Data purity issues are when the value stored in a column is out of range for the data type. This is a rare error for databases created in SQL Server 2005 or newer. The most common occurrence of this integrity issue is for databases that were originally created in SQL Server 2000 or older. It was a lot easier for invalid values to end up in columns. Datetime, decimal, and approximate data types like float are affected by this issue.
When you upgrade a database to SQL Server 2005 or SQL Server 2008 from an earlier version of SQL Server (or one that has been upgraded in the past), you should run DBCC CHECKDB with the DATA_PURITY option. This option will validate the data correctness for its data type. If it finds any data purity errors, you must fix the errors manually are re-execute DBCC CHECKDB again. Once you have discovered data purity issues, you must clean the data and get a successful CHECKDB result.
Once you get a clean result with data purity, the data purity checks will be performed automatically every time DBCC CHECKDB runs. Until you get the clean manual result, you must add the DATA_PURITY option to the command to perform the checks.

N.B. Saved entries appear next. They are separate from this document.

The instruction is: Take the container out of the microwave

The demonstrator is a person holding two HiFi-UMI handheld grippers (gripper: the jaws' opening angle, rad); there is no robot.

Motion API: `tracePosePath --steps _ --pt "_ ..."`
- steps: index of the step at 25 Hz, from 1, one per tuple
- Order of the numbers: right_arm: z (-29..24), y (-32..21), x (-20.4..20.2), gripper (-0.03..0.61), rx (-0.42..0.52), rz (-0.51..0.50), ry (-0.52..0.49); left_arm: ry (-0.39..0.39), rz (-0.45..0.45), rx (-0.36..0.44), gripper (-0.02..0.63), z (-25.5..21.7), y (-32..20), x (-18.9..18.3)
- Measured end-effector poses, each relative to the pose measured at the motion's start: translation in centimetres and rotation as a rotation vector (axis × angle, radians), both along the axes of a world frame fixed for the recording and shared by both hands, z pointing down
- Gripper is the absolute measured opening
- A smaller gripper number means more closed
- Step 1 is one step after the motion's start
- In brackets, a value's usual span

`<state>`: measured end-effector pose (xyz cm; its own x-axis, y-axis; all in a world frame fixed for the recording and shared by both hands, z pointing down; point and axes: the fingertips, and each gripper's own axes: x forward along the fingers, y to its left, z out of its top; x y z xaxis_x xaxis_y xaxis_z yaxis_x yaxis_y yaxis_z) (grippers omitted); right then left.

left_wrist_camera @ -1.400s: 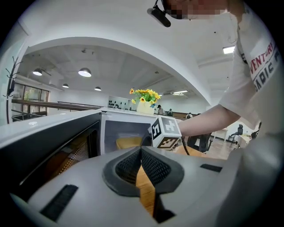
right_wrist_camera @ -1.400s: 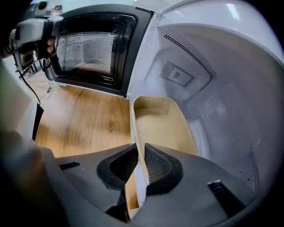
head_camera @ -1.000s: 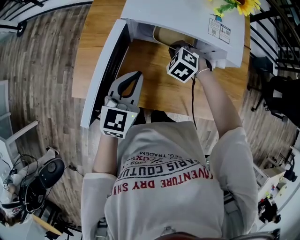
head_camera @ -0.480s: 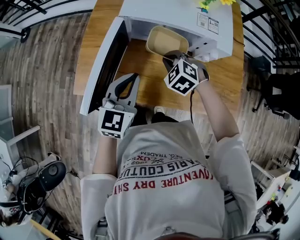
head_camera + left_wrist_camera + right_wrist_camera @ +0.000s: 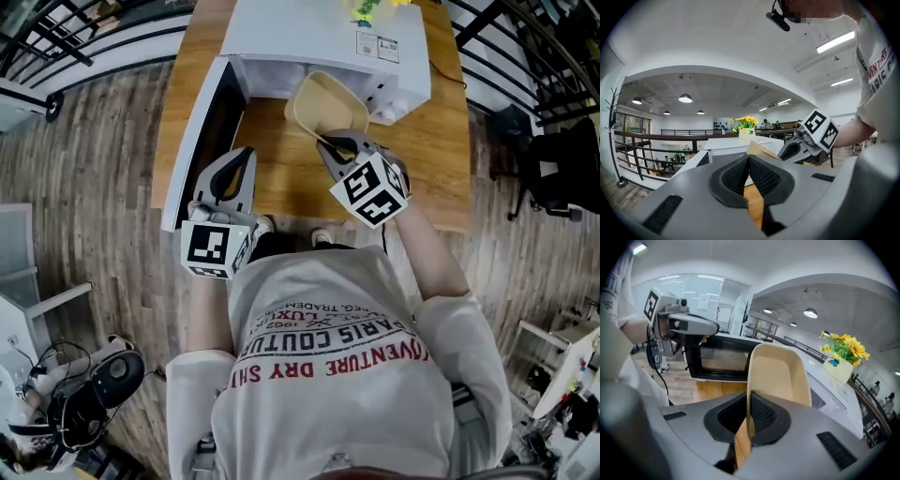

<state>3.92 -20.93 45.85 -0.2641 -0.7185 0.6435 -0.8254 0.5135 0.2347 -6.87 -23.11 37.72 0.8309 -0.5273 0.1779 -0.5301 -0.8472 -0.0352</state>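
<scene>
Container [image 5: 780, 376] hangs by one thin wall, pinched between the almost closed jaws of the right gripper [image 5: 749, 417]. It is tilted, just outside the mouth of the microwave [image 5: 323, 37], in the air above the middle of the worktop [image 5: 436, 155]. With so narrow a bite on a slim rim, it could likely pivot or slip free and drop. Swung leftward, it might clip the open door [image 5: 202, 141]. Left gripper [image 5: 749, 174] has its jaws together on nothing, at the worktop's front edge beside that door.

wooden table [image 5: 441, 155], plank floor [image 5: 98, 169], yellow flowers [image 5: 845, 347] – white pot [image 5: 838, 370]
</scene>
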Motion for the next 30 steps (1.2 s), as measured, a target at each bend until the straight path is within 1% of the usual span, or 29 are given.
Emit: tracePosePath --steps 6,11,15,19,22,30 --pt "-6.3 0.5 1.2 0.034 0.231 0.151 -0.111 0.034 0.009 0.040 0.017 -1.5 -1.8 0.4" --pt "-10.6 0.4 3.4 0.034 0.373 0.286 -0.204 0.069 0.042 0.065 0.016 -3.1 -3.5 0.9" --pt "-12.2 0.7 4.9 0.034 0.464 0.354 -0.214 0.099 0.066 0.076 0.016 -4.2 -4.3 1.8" --pt "-13.2 0.6 5.8 0.032 0.523 0.410 -0.246 0.106 0.108 0.086 0.015 -4.9 -4.6 2.7" --pt "-13.4 0.1 6.1 0.031 0.541 0.437 -0.265 0.104 0.128 0.086 0.017 -5.2 -5.2 3.1" --pt "-13.4 -0.5 5.5 0.031 0.538 0.433 -0.209 0.082 0.178 0.072 0.017 -5.1 -4.7 3.9"
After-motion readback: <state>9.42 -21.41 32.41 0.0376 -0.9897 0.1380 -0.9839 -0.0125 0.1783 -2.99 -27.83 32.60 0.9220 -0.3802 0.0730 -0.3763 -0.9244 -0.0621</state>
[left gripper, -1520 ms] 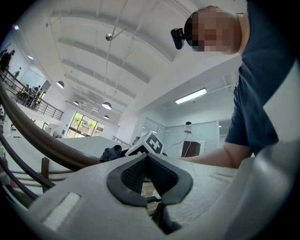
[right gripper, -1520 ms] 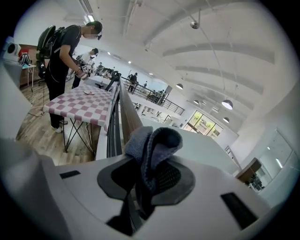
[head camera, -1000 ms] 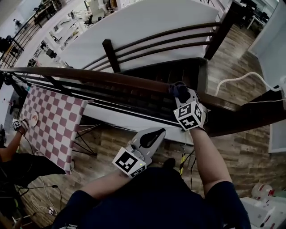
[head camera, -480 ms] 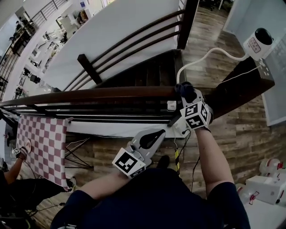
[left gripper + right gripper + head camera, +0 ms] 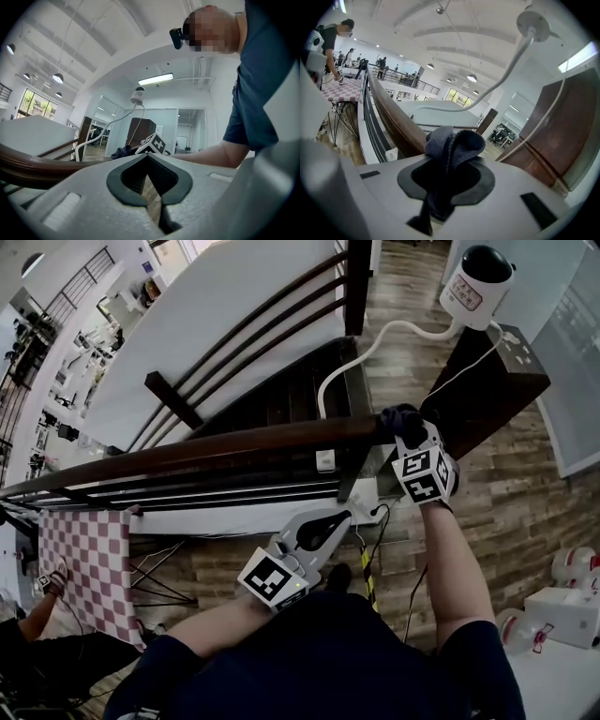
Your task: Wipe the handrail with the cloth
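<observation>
A dark brown wooden handrail (image 5: 216, 451) runs from the left edge to a dark post at the right. My right gripper (image 5: 412, 435) is shut on a dark blue cloth (image 5: 401, 418), which is pressed on the rail's right end, beside the post. In the right gripper view the bunched cloth (image 5: 454, 140) sticks out of the right gripper (image 5: 449, 161), with the handrail (image 5: 393, 117) stretching away behind it. My left gripper (image 5: 317, 529) hangs low near my body, below the rail, shut with nothing in it. In the left gripper view, past the left gripper (image 5: 149, 157), the handrail (image 5: 33, 166) crosses.
A dark wooden post (image 5: 487, 371) stands at the rail's right end, with a white device (image 5: 478, 277) on a bent white tube above it. Stairs and lower rails (image 5: 272, 381) lie beyond. A checkered table (image 5: 89, 559) stands on the floor below. Cables (image 5: 370, 559) hang under the rail.
The right gripper has slid the cloth rightward along the handrail to its end by the post. The left gripper has stayed shut near my body.
</observation>
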### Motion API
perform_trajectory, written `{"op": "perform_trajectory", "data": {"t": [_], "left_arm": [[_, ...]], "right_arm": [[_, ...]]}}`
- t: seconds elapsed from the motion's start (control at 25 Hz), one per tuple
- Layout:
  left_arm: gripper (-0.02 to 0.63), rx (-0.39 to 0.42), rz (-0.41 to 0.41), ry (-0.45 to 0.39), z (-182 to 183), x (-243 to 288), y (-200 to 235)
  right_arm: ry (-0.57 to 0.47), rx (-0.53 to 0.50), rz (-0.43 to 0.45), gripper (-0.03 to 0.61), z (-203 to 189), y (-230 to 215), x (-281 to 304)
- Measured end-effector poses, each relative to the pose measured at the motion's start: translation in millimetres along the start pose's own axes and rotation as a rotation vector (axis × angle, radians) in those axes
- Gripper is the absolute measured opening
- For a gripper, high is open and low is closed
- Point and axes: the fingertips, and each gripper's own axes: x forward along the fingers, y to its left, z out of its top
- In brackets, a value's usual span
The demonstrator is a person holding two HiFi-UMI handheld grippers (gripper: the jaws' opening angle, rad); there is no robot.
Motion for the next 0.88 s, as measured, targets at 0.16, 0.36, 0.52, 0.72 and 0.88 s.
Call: {"op": "perform_trajectory", "data": {"t": [0.16, 0.36, 0.52, 0.72, 0.88], "left_arm": [[-0.005, 0.002, -0.009, -0.001, -4, 13, -8], [-0.005, 0.013, -0.011, -0.024, 1, 14, -12], [-0.005, 0.016, 0.008, -0.015, 6, 6, -9], [-0.005, 0.042, 0.023, -0.060, 22, -16, -4], [-0.005, 0.060, 0.048, -0.096, 36, -44, 4]], "right_arm": [[0.010, 0.011, -0.010, 0.089, -14, -14, -3], [-0.006, 0.018, -0.015, 0.089, -11, -15, -9], [-0.073, 0.045, -0.010, 0.089, 13, -8, -22], [-0.152, 0.064, 0.048, 0.089, 52, 27, -47], [-0.215, 0.091, 0.131, 0.089, 83, 76, -77]]}}
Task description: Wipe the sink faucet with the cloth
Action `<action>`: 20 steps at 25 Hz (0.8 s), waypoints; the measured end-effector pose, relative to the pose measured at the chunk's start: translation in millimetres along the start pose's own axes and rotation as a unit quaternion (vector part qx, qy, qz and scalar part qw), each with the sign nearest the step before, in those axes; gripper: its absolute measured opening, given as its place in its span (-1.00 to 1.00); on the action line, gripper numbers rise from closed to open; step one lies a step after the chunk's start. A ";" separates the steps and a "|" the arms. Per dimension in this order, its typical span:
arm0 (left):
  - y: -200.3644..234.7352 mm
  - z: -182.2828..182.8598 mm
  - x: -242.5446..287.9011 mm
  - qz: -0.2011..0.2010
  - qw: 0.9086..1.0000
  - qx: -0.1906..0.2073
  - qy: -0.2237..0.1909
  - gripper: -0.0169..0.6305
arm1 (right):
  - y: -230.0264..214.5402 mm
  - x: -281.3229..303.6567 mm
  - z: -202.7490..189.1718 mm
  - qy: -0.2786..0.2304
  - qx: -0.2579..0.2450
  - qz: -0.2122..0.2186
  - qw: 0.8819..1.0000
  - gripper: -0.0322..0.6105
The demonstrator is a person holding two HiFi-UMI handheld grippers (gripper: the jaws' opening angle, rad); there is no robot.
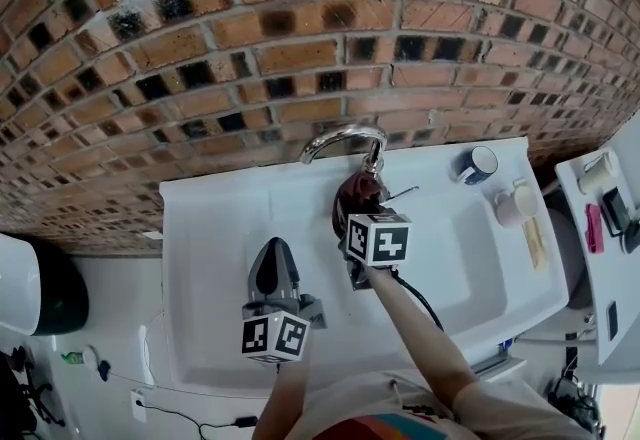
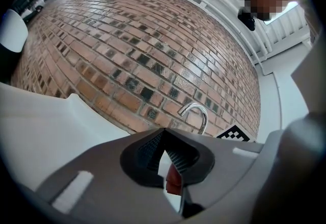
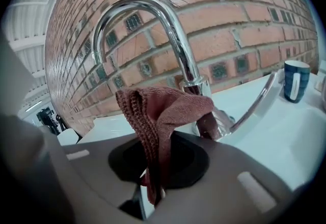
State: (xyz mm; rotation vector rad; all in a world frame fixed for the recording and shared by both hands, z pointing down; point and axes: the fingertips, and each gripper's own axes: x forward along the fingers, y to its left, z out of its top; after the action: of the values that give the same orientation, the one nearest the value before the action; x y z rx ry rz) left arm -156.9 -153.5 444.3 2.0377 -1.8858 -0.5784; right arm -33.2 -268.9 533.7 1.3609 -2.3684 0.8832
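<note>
The chrome gooseneck faucet (image 1: 342, 139) rises at the back of the white sink (image 1: 215, 258). A reddish-brown cloth (image 1: 357, 196) is bunched against the faucet's base, with my right gripper (image 1: 362, 216) shut on it. In the right gripper view the cloth (image 3: 164, 111) stands up out of the right gripper (image 3: 153, 177) and touches the faucet (image 3: 173, 29) low on its stem, beside the lever handle (image 3: 257, 103). My left gripper (image 1: 272, 252) hovers over the basin to the left, shut and holding nothing. In its view the left gripper (image 2: 164, 147) points at the faucet (image 2: 196, 113).
A brick wall (image 1: 300, 28) backs the sink. A blue mug (image 1: 478, 165) and a pale pink cup (image 1: 512, 205) stand on the sink's right ledge. A white shelf (image 1: 600, 258) with small items lies further right. A cable runs back from the right gripper.
</note>
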 end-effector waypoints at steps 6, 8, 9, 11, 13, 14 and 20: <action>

Let’s assume that you have a SQL Server 2000 database that you just restored on a SQL Server 2008 instance. The database has been upgraded and now you need to run the data purity checks to make sure the data is correct. If it finds out-of-range data, it will report error 2870:
Page (1:279), slot 1 in object ID 341576255, index ID 1 … (type “In-row data”). Column “TaxRate” value is out of range for data type “float”. Update column to a legal value.
How do you fix these errors then? You have to identify the records with the invalid data and update the out-of-range data with valid values. You may have to inspect the data closely, but once you identify the data and update it, you should be able to complete the CHECKDB with no problems. It can be a tedious and frustrating process to find and fix all of the bad data, but it really is your only option other than deleting the data. Better to fix the invalid values now than to have user queries fail because an implicit conversion fails.